Silence. Bunny picked at the crocheted stars of the bedspread. Wavey saw the questions would come for a long time, that the child was gauging the subtleties and degrees of existence. Downstairs the hubbub and laughing increased. Upstairs, difficult questions. Why was one spared and another lost? Why did one rise and not another? Ah, she could be years and years explaining and never clear up the mysteries. But would try.

“Wavey. Can we go see if the bird’s still there?” Tense little fingers, pulling the crocheted work.

“Yes,” she said. “We’ll go look. But remember we had a bad storm and such a small thing as a dead bird could blow away, or the waves come up and take it. Or maybe a gull or cat claim it for a lunch. Chances are we won’t find it. Come on. We’ll see if Ken will give us a ride. Then we’ll go to my house and I’ll make cocoa.”

¯

The rock was there, but no bird. A small feather in a tuft of grass. It could have come from any bird. Bunny picked it up.

“It flew away.”

¯

In the weeks that followed Jack’s resurrection, his slow gain on the pneumonia and voicelessness that followed, he whispered out details of his round trip to the far shore and back.

Decent kind of a day. Not many lobsters but some. On the way in the motor had run bad. Then quit. Flashlight battery dead. Fiddled with the motor in the dark for two hours and couldn’t get it running. Couple of skiffs went past, he shouted for a tow. Didn’t hear him. Later and later. Thought he’d be there all night. Flicked his lighter and looked at his watch. Five to ten. Skipper Tom meowing and hopping around like he had the itch. Then dumped a load of cat crap all over a lobster trap. Jack threw it overboard to rinse it, and that’s all she wrote buddy, he was jerked into the water. Pulled at the cord on his belt attached to his knife. Felt the knot slip, the knife strike him on the side of the head as it fell. Breathed water. Convulsed. Peed and shat and twisted. And as consciousness faded, came to believe vividly that he was in an enormous pickle jar. Waiting for someone to draw him out.

¯

Quoyle experienced moments in all colors, uttered brilliancies, paid attention to the rich sound of waves counting stones, he laughed and wept, noticed sunsets, heard music in rain, said I do. A row of shining hubcaps on sticks appeared in the front yard of the Burkes’ house. A wedding present from the bride’s father.

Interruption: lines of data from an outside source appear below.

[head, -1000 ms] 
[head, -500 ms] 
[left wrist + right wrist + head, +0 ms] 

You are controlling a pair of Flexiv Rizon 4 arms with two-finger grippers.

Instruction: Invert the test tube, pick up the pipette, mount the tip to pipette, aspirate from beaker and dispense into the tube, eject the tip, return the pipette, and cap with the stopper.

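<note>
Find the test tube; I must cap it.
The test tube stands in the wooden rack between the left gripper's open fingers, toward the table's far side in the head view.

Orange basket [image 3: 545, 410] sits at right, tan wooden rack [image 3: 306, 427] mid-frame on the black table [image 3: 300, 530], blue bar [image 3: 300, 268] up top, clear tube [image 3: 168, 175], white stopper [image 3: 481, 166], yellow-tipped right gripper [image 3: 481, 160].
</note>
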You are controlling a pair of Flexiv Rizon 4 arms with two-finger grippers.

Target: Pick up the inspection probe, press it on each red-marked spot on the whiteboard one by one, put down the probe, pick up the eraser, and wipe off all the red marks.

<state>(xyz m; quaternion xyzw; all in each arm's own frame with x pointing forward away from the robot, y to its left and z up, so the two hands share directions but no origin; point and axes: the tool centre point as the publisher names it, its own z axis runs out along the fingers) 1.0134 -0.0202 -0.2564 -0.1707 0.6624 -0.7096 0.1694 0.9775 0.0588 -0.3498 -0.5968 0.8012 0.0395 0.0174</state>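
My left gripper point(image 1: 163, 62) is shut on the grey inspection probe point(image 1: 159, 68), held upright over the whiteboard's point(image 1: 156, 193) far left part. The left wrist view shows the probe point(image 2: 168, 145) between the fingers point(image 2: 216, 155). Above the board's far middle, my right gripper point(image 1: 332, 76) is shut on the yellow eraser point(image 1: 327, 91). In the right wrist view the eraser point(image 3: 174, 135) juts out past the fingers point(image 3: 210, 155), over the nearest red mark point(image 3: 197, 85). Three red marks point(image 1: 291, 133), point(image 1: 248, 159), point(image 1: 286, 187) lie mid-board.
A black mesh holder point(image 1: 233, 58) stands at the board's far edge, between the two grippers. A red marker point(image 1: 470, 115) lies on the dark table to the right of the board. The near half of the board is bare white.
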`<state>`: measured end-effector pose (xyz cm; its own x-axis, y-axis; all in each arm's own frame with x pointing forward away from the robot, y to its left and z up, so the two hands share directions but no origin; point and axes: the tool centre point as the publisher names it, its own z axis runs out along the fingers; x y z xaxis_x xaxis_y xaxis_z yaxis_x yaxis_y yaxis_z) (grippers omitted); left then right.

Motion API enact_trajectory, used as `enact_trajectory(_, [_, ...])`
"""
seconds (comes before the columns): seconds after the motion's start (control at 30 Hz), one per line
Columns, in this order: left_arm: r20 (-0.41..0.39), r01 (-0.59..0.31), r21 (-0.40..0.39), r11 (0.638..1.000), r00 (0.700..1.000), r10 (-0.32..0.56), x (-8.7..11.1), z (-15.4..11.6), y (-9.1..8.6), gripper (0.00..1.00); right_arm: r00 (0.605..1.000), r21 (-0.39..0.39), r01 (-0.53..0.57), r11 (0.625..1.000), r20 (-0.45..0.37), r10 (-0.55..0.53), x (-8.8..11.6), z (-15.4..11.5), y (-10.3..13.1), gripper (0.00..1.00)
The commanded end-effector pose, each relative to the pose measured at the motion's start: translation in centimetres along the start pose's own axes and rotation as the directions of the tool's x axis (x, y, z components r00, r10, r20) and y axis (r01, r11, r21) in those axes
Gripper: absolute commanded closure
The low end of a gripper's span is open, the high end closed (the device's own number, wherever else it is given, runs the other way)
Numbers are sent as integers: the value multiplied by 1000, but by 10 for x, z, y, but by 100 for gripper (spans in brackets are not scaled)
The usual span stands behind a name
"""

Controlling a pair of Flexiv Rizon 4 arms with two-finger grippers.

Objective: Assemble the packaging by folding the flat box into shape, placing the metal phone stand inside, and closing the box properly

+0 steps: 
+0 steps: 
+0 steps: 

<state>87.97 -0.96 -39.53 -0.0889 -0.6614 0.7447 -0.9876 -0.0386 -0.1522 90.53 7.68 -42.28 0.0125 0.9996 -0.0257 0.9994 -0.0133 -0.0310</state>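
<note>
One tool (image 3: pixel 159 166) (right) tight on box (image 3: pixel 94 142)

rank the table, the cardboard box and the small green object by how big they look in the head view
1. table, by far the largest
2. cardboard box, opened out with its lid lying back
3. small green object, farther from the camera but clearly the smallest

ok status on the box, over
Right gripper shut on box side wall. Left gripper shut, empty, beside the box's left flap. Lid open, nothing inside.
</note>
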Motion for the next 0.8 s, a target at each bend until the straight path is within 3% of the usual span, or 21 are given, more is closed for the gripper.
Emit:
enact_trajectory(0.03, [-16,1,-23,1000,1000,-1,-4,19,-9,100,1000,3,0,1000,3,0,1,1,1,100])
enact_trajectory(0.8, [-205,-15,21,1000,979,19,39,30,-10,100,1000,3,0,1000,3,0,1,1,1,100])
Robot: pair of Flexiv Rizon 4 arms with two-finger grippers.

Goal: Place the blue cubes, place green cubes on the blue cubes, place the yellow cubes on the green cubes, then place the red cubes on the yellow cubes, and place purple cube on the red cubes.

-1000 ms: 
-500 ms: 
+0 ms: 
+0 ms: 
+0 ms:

For if Jack Buggit could escape from the pickle jar, if a bird with a broken neck could fly away, what else might be possible? Water may be older than light, diamonds crack in hot goat’s blood, mountaintops give off cold fire, forests appear in midocean, it may happen that a crab is caught with the shadow of a hand on its back, that the wind be imprisoned in a bit of knotted string. And it may be that love sometimes occurs without pain or misery.

About E Annie Proulx E Annie Proulx lives in Vermont and Newfoundland but - фото 32

About E. Annie Proulx

E. Annie Proulx lives in Vermont and Newfoundland, but spends much of each year traveling North America. She has held NEA and Guggenheim Fellowships and residencies at Ucross Foundation in Wyoming. Her short story collection, Heart Songs and Other Stories , appeared in 1988, followed in 1992 by the novel Postcards , which won the 1993 PEN/Faulkner Award for Fiction. The 1993 novel The Shipping News won the Chicago Tribune’s Heartland Award, the Irish Times International Fiction Prize, the National Book Award, and the Pulitzer Prize.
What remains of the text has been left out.